Department of Plant Pathology and Microbiology, University of California, Riverside, CA 92521, USA.
BMC Bioinformatics. 2011 Oct 10;12:394. doi: 10.1186/1471-2105-12-394.
Population levels of microbial phylotypes can be examined using a hybridization-based method that utilizes a small set of computationally-designed DNA probes targeted to a gene common to all. Our previous algorithm attempts to select a set of probes such that each training sequence manifests a unique theoretical hybridization pattern (a binary fingerprint) to a probe set. It does so without taking into account similarity between training gene sequences or their putative taxonomic classifications, however. We present an improved algorithm for probe set selection that utilizes the available taxonomic information of training gene sequences and attempts to choose probes such that the resultant binary fingerprints cluster into real taxonomic groups.

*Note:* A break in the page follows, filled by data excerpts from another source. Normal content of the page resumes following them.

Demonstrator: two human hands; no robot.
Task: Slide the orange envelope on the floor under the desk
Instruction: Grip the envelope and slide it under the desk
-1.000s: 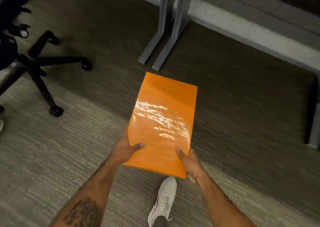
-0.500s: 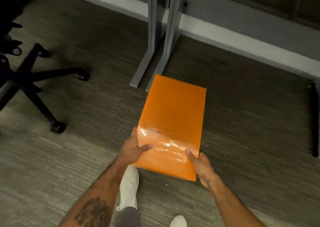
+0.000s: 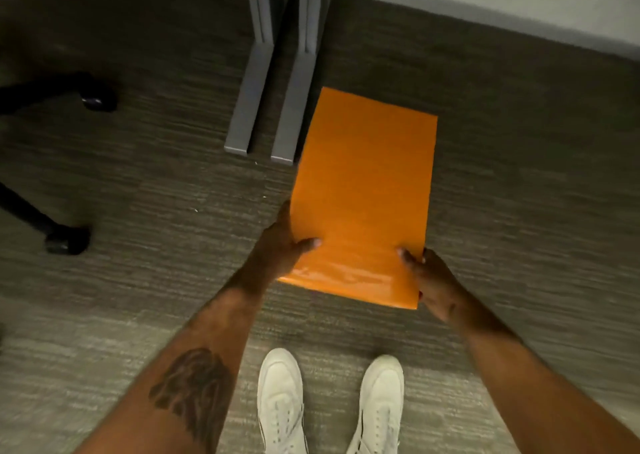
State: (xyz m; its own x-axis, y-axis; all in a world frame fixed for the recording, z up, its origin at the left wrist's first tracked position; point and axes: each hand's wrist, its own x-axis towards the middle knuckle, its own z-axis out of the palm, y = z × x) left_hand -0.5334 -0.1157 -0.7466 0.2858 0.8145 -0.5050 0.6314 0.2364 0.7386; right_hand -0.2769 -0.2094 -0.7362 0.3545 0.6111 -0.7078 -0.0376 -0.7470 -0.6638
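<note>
A glossy orange envelope [image 3: 363,190] is held flat in front of me over the carpet, long side pointing away. My left hand [image 3: 277,246] grips its near left corner, thumb on top. My right hand [image 3: 433,284] grips the near right corner, thumb on top. The envelope's far end lies just right of two grey desk feet [image 3: 270,100]. Whether it touches the floor I cannot tell. The desk top is out of view.
Black office chair legs with castors [image 3: 67,240] stand at the left. A pale baseboard [image 3: 502,7] runs along the top right. My two white shoes [image 3: 329,405] stand on the grey carpet below the envelope.
I have stepped closer to the desk feet and look more steeply down. Both shoes now show side by side. The envelope sits lower and nearer the desk feet, and both hands keep their grip.
</note>
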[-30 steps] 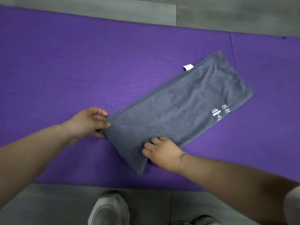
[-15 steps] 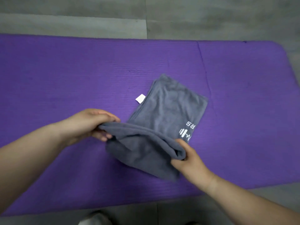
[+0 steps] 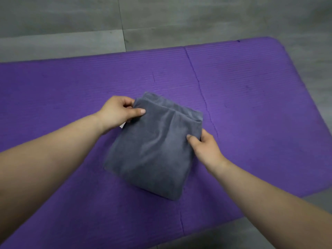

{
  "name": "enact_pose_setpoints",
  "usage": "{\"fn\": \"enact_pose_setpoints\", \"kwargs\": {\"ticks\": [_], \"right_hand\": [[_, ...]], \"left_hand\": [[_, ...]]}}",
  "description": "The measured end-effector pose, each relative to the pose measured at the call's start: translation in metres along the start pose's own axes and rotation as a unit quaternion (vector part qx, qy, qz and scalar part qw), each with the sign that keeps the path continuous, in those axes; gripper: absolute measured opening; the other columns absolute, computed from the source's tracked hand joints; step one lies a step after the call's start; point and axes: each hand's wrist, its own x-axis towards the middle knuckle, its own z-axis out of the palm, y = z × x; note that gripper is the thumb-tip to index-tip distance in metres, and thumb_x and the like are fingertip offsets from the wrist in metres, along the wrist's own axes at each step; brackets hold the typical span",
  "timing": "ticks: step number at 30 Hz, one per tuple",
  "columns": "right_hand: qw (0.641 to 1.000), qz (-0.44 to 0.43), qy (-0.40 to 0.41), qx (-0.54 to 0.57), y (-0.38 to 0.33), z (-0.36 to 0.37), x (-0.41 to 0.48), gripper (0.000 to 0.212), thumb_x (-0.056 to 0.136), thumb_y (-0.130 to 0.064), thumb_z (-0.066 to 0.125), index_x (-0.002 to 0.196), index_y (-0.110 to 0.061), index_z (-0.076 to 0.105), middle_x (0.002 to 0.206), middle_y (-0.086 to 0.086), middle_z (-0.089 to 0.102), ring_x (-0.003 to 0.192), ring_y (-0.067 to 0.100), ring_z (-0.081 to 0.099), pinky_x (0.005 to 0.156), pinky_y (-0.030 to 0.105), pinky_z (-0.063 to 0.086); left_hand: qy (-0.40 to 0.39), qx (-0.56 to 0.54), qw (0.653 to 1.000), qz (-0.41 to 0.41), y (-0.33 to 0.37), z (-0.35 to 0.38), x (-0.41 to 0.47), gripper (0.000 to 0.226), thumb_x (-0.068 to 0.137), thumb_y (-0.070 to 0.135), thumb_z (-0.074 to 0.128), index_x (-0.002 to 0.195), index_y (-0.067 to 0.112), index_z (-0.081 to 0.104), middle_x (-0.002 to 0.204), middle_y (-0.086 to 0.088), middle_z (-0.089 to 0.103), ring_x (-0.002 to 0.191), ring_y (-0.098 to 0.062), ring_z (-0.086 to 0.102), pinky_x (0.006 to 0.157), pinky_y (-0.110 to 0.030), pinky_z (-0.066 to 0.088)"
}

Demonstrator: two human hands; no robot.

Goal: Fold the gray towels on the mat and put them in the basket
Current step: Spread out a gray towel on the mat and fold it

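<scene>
Now the towel (image 3: 152, 150) lies folded on the mat (image 3: 251, 87); left hand (image 3: 116, 112) pinches its 11 o'clock corner, right hand (image 3: 204, 146) its 3 o'clock edge. Best square edges, press flat. Basket unseen.

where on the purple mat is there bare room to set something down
Bare purple mat: left of the left hand, the far strip by the floor, and right of the crease. Crowded: the middle, where the right hand and left hand grip the folded gray towel.
</scene>
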Motion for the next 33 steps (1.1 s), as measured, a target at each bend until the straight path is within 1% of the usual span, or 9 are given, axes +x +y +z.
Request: {"fn": "enact_pose_setpoints", "kwargs": {"ticks": [7,9,13,16,19,24,28,31,33], "right_hand": [[0.994,0.018,0.090,-0.061,-0.005,-0.007,0.035,0.029,0.084,0.001,0.045,0.063,-0.019,0.049,0.063,-0.008,0.051,0.061,0.008,0.046,0.052,0.010,0.037],[0.991,0.017,0.089,-0.102,-0.003,-0.009,0.036,0.021,0.084,0.000,0.046,0.071,-0.015,0.053,0.067,-0.005,0.054,0.073,0.015,0.049,0.055,0.017,0.036],[0.974,0.000,0.073,-0.213,0.002,-0.018,0.033,0.039,0.086,-0.009,0.055,0.123,-0.005,0.044,0.116,0.015,0.060,0.106,0.027,0.056,0.082,0.024,0.039],[0.944,-0.076,0.120,-0.297,0.005,-0.022,0.027,0.067,0.082,-0.011,0.059,0.141,-0.008,0.027,0.137,0.017,0.040,0.128,0.030,0.040,0.105,0.032,0.029],[0.834,-0.312,0.120,-0.440,0.017,-0.022,0.011,0.055,0.075,-0.022,0.050,0.128,-0.010,0.041,0.128,0.019,0.049,0.118,0.030,0.039,0.099,0.039,0.031],[0.673,-0.388,-0.126,-0.617,0.057,0.011,-0.047,0.086,0.052,-0.072,0.055,0.117,-0.017,0.052,0.121,0.009,0.063,0.118,0.026,0.045,0.102,0.046,0.035],[0.693,-0.282,-0.133,-0.650,0.061,0.021,-0.051,0.107,0.022,-0.059,0.078,0.114,-0.011,0.056,0.113,0.012,0.068,0.102,0.025,0.067,0.081,0.042,0.054],[0.702,-0.305,-0.115,-0.633,0.056,0.019,-0.042,0.082,0.019,-0.038,0.082,0.096,-0.011,0.072,0.103,0.010,0.072,0.091,0.023,0.071,0.071,0.035,0.058],[0.714,-0.306,-0.128,-0.616,0.048,0.020,-0.038,0.067,0.018,-0.034,0.082,0.081,-0.014,0.076,0.092,0.006,0.075,0.080,0.021,0.072,0.062,0.028,0.059]], "left_hand": [[0.063,-0.025,0.997,0.039,0.008,0.004,0.027,0.023,0.083,0.010,0.062,0.062,0.013,0.054,0.029,0.013,0.047,0.029,0.001,0.043,0.040,-0.006,0.037],[0.088,-0.031,0.995,0.024,0.005,0.010,0.032,0.001,0.085,0.008,0.059,0.086,0.008,0.059,0.034,0.012,0.052,0.036,0.002,0.050,0.052,-0.011,0.046],[0.087,0.158,0.975,0.127,-0.018,0.017,0.016,0.067,0.083,0.027,0.060,0.140,0.011,0.029,0.092,-0.002,0.058,0.071,-0.012,0.056,0.079,-0.028,0.045],[0.040,0.405,0.846,0.344,-0.045,0.011,-0.018,0.073,0.080,0.059,0.041,0.134,0.012,0.033,0.119,-0.019,0.059,0.104,-0.028,0.056,0.093,-0.037,0.043],[-0.080,0.498,0.763,0.404,-0.078,-0.001,-0.048,0.069,0.083,0.070,0.023,0.123,0.017,0.043,0.120,-0.016,0.062,0.113,-0.020,0.043,0.106,-0.029,0.021],[-0.097,0.584,0.712,0.379,-0.111,-0.010,-0.071,0.091,0.042,0.047,0.079,0.120,0.016,0.044,0.115,-0.010,0.067,0.111,-0.019,0.046,0.113,-0.022,0.002],[-0.114,0.588,0.728,0.334,-0.106,-0.009,-0.062,0.096,0.028,0.043,0.081,0.115,0.012,0.054,0.108,-0.009,0.070,0.094,-0.022,0.069,0.110,-0.028,0.014],[-0.061,0.586,0.708,0.388,-0.103,-0.008,-0.066,0.043,0.062,0.031,0.059,0.099,0.013,0.071,0.099,-0.004,0.073,0.086,-0.020,0.071,0.114,-0.025,0.010],[-0.052,0.585,0.712,0.384,-0.097,-0.006,-0.068,0.041,0.067,0.021,0.039,0.087,0.014,0.075,0.090,-0.002,0.075,0.080,-0.017,0.072,0.112,-0.024,0.014]]}}
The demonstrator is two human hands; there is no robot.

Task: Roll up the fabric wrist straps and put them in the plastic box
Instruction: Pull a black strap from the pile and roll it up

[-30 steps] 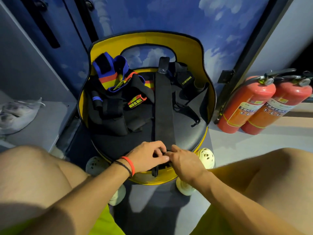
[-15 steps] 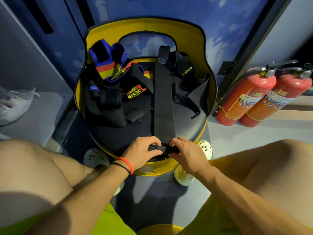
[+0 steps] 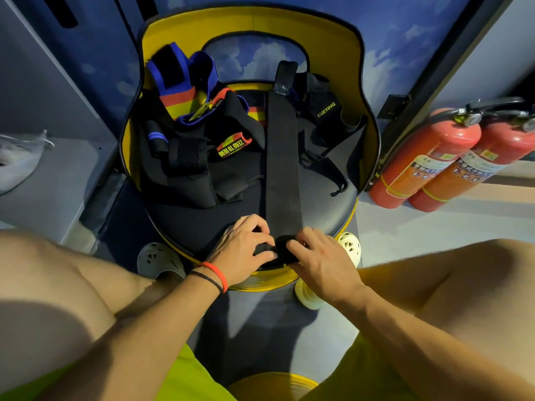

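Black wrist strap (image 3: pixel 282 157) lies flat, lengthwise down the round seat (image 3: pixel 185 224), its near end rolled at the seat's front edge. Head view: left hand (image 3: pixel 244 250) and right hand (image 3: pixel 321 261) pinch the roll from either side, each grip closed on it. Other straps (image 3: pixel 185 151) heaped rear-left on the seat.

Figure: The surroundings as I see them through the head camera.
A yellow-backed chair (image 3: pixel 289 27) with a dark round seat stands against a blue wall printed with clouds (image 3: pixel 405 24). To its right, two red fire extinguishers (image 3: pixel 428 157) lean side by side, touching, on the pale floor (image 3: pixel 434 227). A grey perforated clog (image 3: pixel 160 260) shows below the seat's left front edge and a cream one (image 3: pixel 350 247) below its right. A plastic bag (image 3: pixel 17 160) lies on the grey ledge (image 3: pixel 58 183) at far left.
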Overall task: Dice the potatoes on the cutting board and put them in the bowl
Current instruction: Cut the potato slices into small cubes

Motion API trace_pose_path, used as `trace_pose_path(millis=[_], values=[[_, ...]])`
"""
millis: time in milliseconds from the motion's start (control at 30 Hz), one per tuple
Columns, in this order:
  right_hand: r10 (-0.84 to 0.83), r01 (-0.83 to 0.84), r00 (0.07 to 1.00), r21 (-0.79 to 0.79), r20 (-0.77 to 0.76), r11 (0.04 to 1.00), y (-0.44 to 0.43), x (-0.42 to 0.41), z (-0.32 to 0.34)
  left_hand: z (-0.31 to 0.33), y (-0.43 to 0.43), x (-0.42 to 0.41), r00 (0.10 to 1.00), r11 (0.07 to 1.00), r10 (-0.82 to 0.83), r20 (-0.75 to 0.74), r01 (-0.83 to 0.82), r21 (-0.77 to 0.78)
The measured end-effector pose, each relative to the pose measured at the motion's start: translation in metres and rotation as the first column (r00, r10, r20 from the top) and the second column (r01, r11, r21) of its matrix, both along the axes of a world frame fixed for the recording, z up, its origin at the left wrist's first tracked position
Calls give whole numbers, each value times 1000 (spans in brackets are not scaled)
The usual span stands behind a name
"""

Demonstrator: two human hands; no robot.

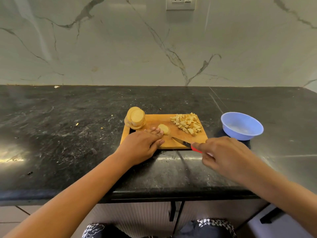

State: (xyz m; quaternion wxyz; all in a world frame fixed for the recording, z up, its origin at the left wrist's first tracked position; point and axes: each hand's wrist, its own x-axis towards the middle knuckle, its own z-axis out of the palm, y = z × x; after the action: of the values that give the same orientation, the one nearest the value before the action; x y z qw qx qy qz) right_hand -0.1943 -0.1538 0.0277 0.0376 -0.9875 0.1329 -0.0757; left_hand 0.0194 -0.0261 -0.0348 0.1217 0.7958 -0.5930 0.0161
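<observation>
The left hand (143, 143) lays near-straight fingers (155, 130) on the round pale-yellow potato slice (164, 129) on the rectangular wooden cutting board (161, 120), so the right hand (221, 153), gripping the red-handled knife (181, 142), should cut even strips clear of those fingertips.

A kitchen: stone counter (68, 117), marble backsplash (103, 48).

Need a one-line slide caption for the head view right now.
Left hand touches a potato slice on the cutting board while right hand holds the knife.
</observation>
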Motion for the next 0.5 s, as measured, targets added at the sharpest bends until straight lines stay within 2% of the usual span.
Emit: trace_pose_path(millis=[167, 500], values=[[-11, 8, 981, 19, 194, 1000, -5, 16, 8, 1, 3, 0, 1000, 1000, 7, 23, -7, -9], [32, -36, 989, 26, 143, 999, 1, 51, -19, -1, 3, 4, 999, 1000, -1, 46, 1, -4]])
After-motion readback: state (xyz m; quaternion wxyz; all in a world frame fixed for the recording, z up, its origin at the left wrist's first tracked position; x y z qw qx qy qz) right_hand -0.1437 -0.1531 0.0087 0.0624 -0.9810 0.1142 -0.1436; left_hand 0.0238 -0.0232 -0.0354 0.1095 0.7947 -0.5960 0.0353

Gene sequences manifesting identical fingerprints with probes chosen by the new algorithm are more likely to be from the same taxonomic group than probes chosen by the previous algorithm. In cases where they are from different taxonomic groups, underlying DNA sequences of identical fingerprints are more similar to each other in probe sets made with the new versus the previous algorithm. Complete removal of large taxonomic groups from training data does not greatly decrease the ability of probe sets to distinguish those groups.
Probe sets made from the new algorithm create fingerprints that more reliably cluster into biologically meaningful groups. The method can readily distinguish microbial phylotypes that were excluded from the training sequences, suggesting novel microbes can also be detected.
可以使用基于杂交的方法来检查微生物类群的种群水平,该方法利用一组针对所有微生物共有的基因设计的计算探针。我们之前的算法试图选择一组探针,使得每个训练序列都表现出与探针集独特的理论杂交模式(二进制指纹)。然而,它没有考虑到训练基因序列之间的相似性或它们的假定分类学分类。我们提出了一种改进的探针集选择算法,该算法利用了训练基因序列的可用分类学信息,并试图选择探针,使得生成的二进制指纹聚类为真实的分类群。
由新算法选择的探针与表现出相同指纹的基因序列更有可能来自同一分类群,而不是来自之前算法选择的探针。在它们来自不同分类群的情况下,具有相同指纹的潜在 DNA 序列在使用新算法与旧算法生成的探针集中彼此更为相似。从训练数据中完全删除大的分类群不会大大降低探针集区分这些分类群的能力。
新算法生成的探针集创建的指纹更可靠地聚类为具有生物学意义的组。该方法可以很容易地区分未包含在训练序列中的微生物类群,表明也可以检测到新的微生物。